Además de la paralización en la titularización de tierras indígenas y la negativa a respetar el precepto constitucional que faculta a las comunidades originarias de legislarse según sus propias tradiciones, un segundo problema tiene que ver con la contaminación de los suelos, el agua y el aire a consecuencia de los procesos industriales extractivos. Un ejemplo de esta situación es la comunidad Kariña de Tascabaña, estado Anzoátegui, cuya principal fuente de agua está contaminada por emisiones de gas metano residuales de pozos petroleros. La comunidad resiste entre el estoicismo y el chantaje, pues como hemos corroborado en visita al poblado, la gente tiene temor que la denuncia de la contaminación genere las represalias de PDVSA, quitando los beneficios que la estatal ha venido brindando a sus habitantes.
Una tercera situación, no menos dramática, es el impacto cultural y económico que supone la existencia de yacimientos cerca de las comunidades indígenas.

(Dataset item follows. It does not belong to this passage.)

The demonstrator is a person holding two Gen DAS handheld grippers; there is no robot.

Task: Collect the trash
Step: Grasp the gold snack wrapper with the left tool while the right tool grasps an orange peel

Ante la erosión de los suelos, mermando la producción de los conucos, y la contaminación de las aguas, limitando la pesca, las minas aparecen como la única fuente estable de ingresos económicos la cual, además, permitirá el acceso simbólico a la civilización mediante el consumo. El enfrentamiento de los pemones contra los militares que trabajaban la minería de manera ilegal tiene, como una de las demandas, dar la posibilidad que las comunidades aborígenes se beneficien de la comercialización del oro. No podemos olvidar que la posibilidad que pemones y otras etnias ejerciten la minería de manera artesanal traería aparejada, con alta probabilidad, la contaminación por mercurio. Morir de hambre o por intoxicación es el dilema a resolver ante la ausencia de reales políticas oficiales para garantizar sus derechos.
Diferentes organizaciones de derechos humanos han visibilizado el hecho que los pemones, tras desarmar a funcionarios de la Guardia Nacional el pasado mes de mayo, estén siendo juzgados bajo el fuero militar constituyendo un golpe a la Constitución, la cual claramente establece que la justicia militar es para los uniformados. Por ello lo inmediato es denunciar y detener el proceso de criminalización a las comunidades indígenas que resisten las consecuencias del extractivismo.